Une autre particularité relative à cette région réside dans la diversité des méthodes appliquées : à côté du « protectorat Larbaa », la ville de Laghouat était administrée directement par l'administrateur de la commune mixte assisté d'une commission municipale. La tribu des Mekhaliff Lazreg et le ksar de Tadjmout étaient gérés par leurs caïds respectifs, tandis qu'à Aïn Madhi l'autorité religieuse — et secondairement le caïd — détenait le pouvoir local.

La vocation de la ville de Laghouat s'est notablement élargie. Alors que les autres centres urbains du pré-Sahara, Biskra excepté, (Aïn Sefra, Géryville, Aflou, Djelfa, Messaad, Oulad Djellal), conservaient un format réduit, Laghouat devenait une ville dont l'influence dépassait largement les limites de la commune mixte. Erigée dans un premier temps en chef-lieu d'arrondissement, elle deviendra peu après préfecture d'un département saharien.
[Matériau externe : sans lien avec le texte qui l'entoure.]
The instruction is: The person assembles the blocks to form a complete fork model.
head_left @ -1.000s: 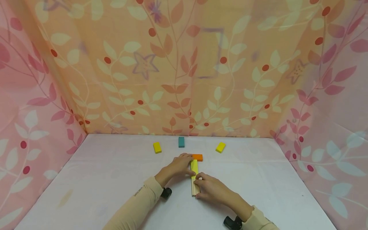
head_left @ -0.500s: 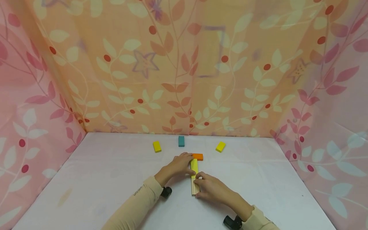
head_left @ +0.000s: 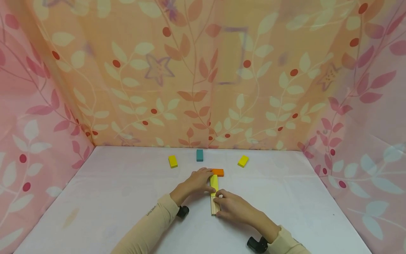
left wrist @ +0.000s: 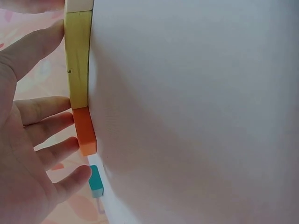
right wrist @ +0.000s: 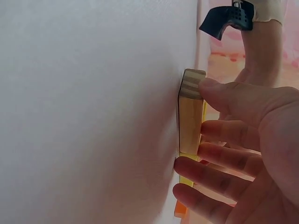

Tels étaient les traits dominants de l'évolution modulée qui avait été imprimée à cette région dans la préoccupation d'effacer — ou tout au moins d'atténuer fortement — les oppositions conflictuelles paralysantes du passé. Parallèlement, l'objectif poursuivi était d'éveiller les esprits à l'organisation, à la prévoyance, la participation délibérée aux entreprises collectives d'intérêt général. Cette action se développait dans un climat d'entente et de coopération effectives. L'accord entre chefs musulmans et autorités françaises, l'estime et la considération témoignées par chacune des parties à l'autre, le caractère direct des contacts, leur chaleur, leur simplicité étaient autant de facteurs qui permettaient de progresser et d'aller de l'avant.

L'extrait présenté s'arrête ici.